Dead Rhetoric: There’s been a lot of patience from your fanbase – you haven’t totally fallen off the map. There’s genuine interest in another Fates Warning record. Did that help with getting the album together?
Alder: I think it’s nice and great. We never completely went away, and even if we weren’t touring the States, we were touring in Europe. We’d always go over there and do a few shows and do three-week tours – maybe subconsciously so people wouldn’t forget about us over there [laughs]. Our European fans knew that we were always around; it was American fans that probably feel a little left out. It’s nothing personal – it’s a lot harder to tour in America than in Europe. Everything is so far away and expensive, while in Europe, shows are usually no more than four or five hours away.

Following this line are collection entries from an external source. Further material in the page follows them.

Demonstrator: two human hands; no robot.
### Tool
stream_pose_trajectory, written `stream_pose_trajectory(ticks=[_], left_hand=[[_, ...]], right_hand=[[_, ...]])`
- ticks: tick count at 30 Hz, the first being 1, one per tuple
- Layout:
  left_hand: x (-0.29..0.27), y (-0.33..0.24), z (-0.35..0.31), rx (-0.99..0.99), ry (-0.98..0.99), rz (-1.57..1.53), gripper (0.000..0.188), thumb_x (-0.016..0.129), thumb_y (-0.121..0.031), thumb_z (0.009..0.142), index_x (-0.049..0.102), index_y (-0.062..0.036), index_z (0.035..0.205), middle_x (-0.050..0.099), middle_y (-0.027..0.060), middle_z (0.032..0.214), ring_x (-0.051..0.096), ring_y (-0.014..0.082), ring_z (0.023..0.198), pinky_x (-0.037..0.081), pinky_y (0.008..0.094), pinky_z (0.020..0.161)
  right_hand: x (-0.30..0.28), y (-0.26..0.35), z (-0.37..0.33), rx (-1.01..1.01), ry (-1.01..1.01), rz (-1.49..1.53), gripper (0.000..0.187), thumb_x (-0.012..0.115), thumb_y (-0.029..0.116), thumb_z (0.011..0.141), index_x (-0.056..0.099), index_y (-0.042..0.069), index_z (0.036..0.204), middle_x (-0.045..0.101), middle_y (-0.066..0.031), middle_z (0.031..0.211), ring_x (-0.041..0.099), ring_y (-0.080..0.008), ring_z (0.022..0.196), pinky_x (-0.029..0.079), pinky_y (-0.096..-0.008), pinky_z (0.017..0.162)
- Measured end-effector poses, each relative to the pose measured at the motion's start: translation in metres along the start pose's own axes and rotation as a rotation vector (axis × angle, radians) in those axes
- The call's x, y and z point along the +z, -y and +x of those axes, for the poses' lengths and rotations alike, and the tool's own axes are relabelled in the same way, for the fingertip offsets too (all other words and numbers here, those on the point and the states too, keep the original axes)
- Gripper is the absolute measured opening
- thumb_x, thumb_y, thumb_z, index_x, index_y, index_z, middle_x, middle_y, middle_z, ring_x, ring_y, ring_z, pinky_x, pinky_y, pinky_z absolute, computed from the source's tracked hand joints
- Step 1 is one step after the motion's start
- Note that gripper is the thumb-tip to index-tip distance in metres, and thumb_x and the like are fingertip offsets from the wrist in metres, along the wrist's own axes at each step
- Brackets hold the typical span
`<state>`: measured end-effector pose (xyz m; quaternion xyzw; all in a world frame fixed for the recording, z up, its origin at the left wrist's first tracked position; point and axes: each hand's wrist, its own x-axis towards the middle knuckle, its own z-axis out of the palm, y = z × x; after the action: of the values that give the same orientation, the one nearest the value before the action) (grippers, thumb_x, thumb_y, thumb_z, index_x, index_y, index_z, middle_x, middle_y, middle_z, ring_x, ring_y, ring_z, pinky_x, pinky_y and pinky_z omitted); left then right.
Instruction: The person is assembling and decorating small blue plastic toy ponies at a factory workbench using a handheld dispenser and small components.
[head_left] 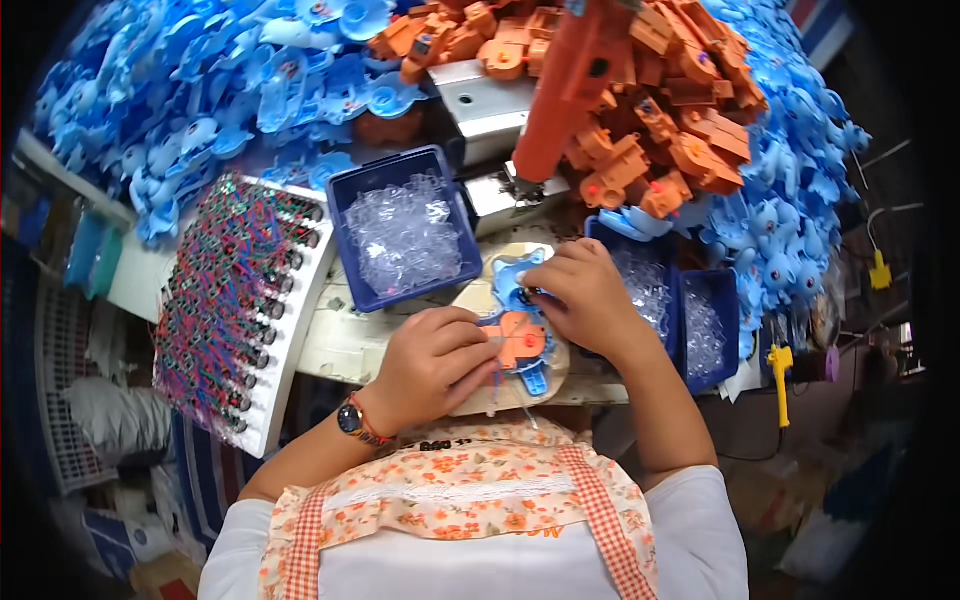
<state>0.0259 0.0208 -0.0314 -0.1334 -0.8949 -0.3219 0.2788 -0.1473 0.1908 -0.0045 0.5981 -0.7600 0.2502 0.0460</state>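
A blue plastic toy shell lies on a pale worn block in front of me, with an orange plastic housing set in its middle. My left hand grips the left edge of the orange housing, its fingers bent and close together. Thin wires hang down below that hand. At the shell's far end, my right hand pinches a small dark round part. Its fingertips cover most of that part, so its kind cannot be made out.
Blue bins of clear plastic pieces flank the block. A white foam tray of wired parts stands left. Orange housings and blue shells are heaped behind. An orange-red machine arm overhangs the bench; a yellow tool hangs right.
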Motion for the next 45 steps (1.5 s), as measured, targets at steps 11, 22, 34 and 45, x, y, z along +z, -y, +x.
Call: stream_pose_trajectory(ticks=[11, 22, 34, 45], left_hand=[[-0.006, 0.004, -0.006, -0.066, 0.002, -0.106, 0.031, 0.075, -0.009, 0.069, 0.070, -0.0102, 0.099, 0.068, 0.0057, 0.096, 0.064, 0.0279, 0.099, 0.051, 0.0396, 0.082], [-0.008, 0.003, -0.004, -0.075, 0.029, -0.160, 0.034, 0.074, -0.008, 0.067, 0.069, -0.0103, 0.101, 0.067, 0.0057, 0.100, 0.063, 0.0287, 0.102, 0.051, 0.0406, 0.083], [-0.019, 0.010, -0.004, -0.160, 0.047, -0.334, 0.040, 0.072, -0.011, 0.071, 0.065, -0.0032, 0.110, 0.066, 0.0129, 0.106, 0.062, 0.0327, 0.102, 0.050, 0.0422, 0.086], [-0.042, 0.020, -0.028, -0.439, 0.141, -0.203, 0.025, 0.071, -0.007, 0.079, 0.069, -0.0036, 0.104, 0.068, 0.0110, 0.094, 0.066, 0.0260, 0.086, 0.052, 0.0343, 0.075]], right_hand=[[0.005, 0.010, 0.004, 0.025, 0.084, 0.037, 0.019, 0.076, 0.004, 0.068, 0.069, 0.008, 0.086, 0.066, -0.0038, 0.085, 0.060, -0.0249, 0.086, 0.044, -0.0408, 0.089], [0.006, 0.013, 0.007, 0.053, 0.078, 0.060, 0.012, 0.073, 0.005, 0.069, 0.071, 0.007, 0.082, 0.064, -0.0047, 0.083, 0.059, -0.0244, 0.088, 0.042, -0.0409, 0.091], [0.005, 0.020, -0.005, 0.141, 0.102, 0.100, 0.019, 0.068, -0.004, 0.074, 0.067, 0.001, 0.092, 0.068, -0.0141, 0.084, 0.066, -0.0339, 0.083, 0.053, -0.0442, 0.087], [-0.009, 0.029, 0.003, 0.181, 0.031, 0.279, 0.028, 0.070, 0.000, 0.076, 0.069, 0.002, 0.103, 0.070, -0.0152, 0.103, 0.065, -0.0324, 0.097, 0.049, -0.0415, 0.089]])
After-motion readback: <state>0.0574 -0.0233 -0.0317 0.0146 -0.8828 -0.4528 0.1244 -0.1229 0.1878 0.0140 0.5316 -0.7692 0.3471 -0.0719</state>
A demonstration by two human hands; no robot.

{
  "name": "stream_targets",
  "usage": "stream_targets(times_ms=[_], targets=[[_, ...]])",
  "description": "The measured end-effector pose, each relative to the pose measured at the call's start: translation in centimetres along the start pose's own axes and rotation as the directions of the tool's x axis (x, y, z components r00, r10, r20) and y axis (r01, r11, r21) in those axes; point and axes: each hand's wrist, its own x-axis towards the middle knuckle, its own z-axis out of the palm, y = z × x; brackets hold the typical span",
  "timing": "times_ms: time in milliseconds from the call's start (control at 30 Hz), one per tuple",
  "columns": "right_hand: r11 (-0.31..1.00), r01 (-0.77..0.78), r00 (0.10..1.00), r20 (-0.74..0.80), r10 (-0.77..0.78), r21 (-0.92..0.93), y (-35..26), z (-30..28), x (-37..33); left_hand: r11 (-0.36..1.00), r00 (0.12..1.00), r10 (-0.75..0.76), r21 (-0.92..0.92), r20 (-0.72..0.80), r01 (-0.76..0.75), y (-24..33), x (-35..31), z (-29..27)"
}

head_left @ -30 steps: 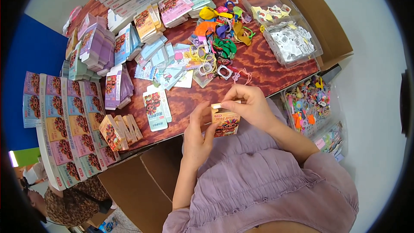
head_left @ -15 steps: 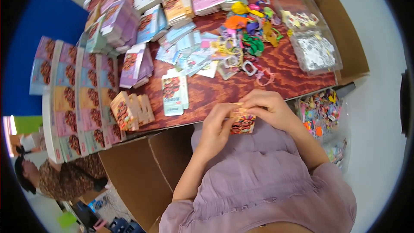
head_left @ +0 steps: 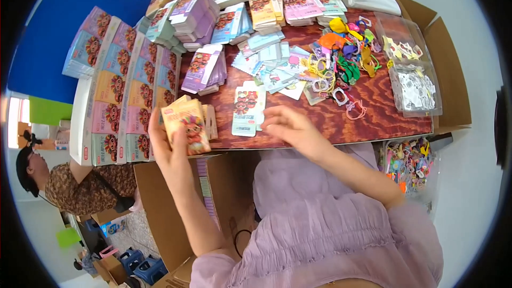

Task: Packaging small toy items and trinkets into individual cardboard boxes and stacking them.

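My left hand [head_left: 173,141] grips a small yellow-orange printed box [head_left: 188,128] at the table's near left edge, thumb on its front. Partly hidden behind it, more orange boxes [head_left: 210,122] stand on the table. My right hand [head_left: 290,127] is empty, its fingers apart and slightly bent. Its fingertips hover beside or just touch a pair of flat pale green cartons [head_left: 245,122]; I cannot tell which. Behind these lies a loose pile of light blue packets and cards [head_left: 274,61]. To its right are heaped colourful bands and small trinkets [head_left: 349,58].
Stacked purple cartons [head_left: 205,69] and other coloured cartons line the table's back. Filled display boxes [head_left: 114,96] stand at left. A clear tray [head_left: 413,112] of small pieces sits at right. Below the edge are an open cardboard box [head_left: 170,197] and a bag of trinkets [head_left: 408,168]. Another person [head_left: 88,186] is at far left.
My hands have parted. The left carried the orange box from my lap to the boxes at left; the right let go of it and moved toward the green cartons. The view has shifted.
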Motion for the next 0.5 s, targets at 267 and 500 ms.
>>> stream_targets(times_ms=[267, 500], targets=[[0.938, -0.303, 0.951, 0.120, 0.286, 0.171, 2.3, 8.4, 10.6, 0.967, 0.959, -0.227, 0.154, 0.168, 0.202, -5.0, 4.9, -5.4], [0.926, -0.223, 0.959, -0.100, 0.264, 0.304, 4.3, 12.5, 14.0, 0.703, 0.658, -0.653, -0.023, 0.375, 0.710, -6.3, 5.2, -7.8]])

Dead Rhetoric: Did the Parallels reunion shows give you a kick in the butt to do a new album, or were they strictly for fun?
Alder: It was fun, but there was a point where we started discussing doing another album, like, “We have to go out and do another album.” At that point, we actually did it [the Parallels shows] with the original band. All of the years, it’s been me and Jim. Joey [Vera] is our permanent fill-in bass player, Bobby [Jarzombek] has been playing with us for years, and Frank [Aresti] has been with us for a while, so we thought it would be nice for everyone to be a unit again, not a bunch of hired guns. Once you’re a part of something, you’re more interested in it and invest much more. I think once we had the discussion that we were all a band now, it kicked everything into gear. Joey is great, Bobby is amazing – so is Frank. Parallels definitely opened our eyes to being a band again.
Dead Rhetoric: This is your first album with Bobby, and it’s not like you haven’t had technical drummers before – Mark Zonder being the first name to come to mind – but Bobby is different player altogether. What was it like working with him on the album?
Alder: Insane. It was great. After working on the demos for so long with the drum machine and hearing it that way – that’s how we did our demos. Once we got it down, it was up to Bobby and Joey adding their parts. Once I started getting demos back from those guys, man, the demo drums sound like crap, but I listened to them so much and I loved the songs and loved the way they were going. Mark is an amazing drummer; technically, he’s more of a jazz player. Bobby is technically more of a rock drummer, so for him to inject that rock feeling into a proggy sound was amazing. He did a great job. When I got the mixes back, I listened to it five times just because the drums and the production was great. I’m happy.
Dead Rhetoric: The nice thing with the album is that it’s so consistent across the board in terms of how it’s both dark and proggy, like “Firefly” and “Kneel and Obey.” Was it important to stick with that approach since it’s a Fates Warning trademark?
Alder: It was. The thing was, when we talked about it, and we were in Europe and I told him I wanted to do something old-school. I use this word a lot: “organic,” which I hate [laughs]. Two guitars, a bass, and drums. No keyboards or anything, just how it was in the old days. That was the main goal, more of a rock-oriented, heavier, dark sound, but with hooks. I wanted catchy choruses that harkens back to Parallels and Inside Out. It wasn’t easy at first – “One Thousand” was the first song we came up with, but when we did “Firefly,” I was like, “Okay, this is the direction we need to go.”
Dead Rhetoric: What’s your preference: The more straightforward style of Fates Warning, or the really complex, progressive stuff ala A Pleasant Shade of Grey?
Alder: It’s funny because I like the straightforward stuff because live, it’s just great. But on the other hand, the progressive stuff always gets me going, and funny enough, A Pleasant Shade of Grey is one of my favorite albums.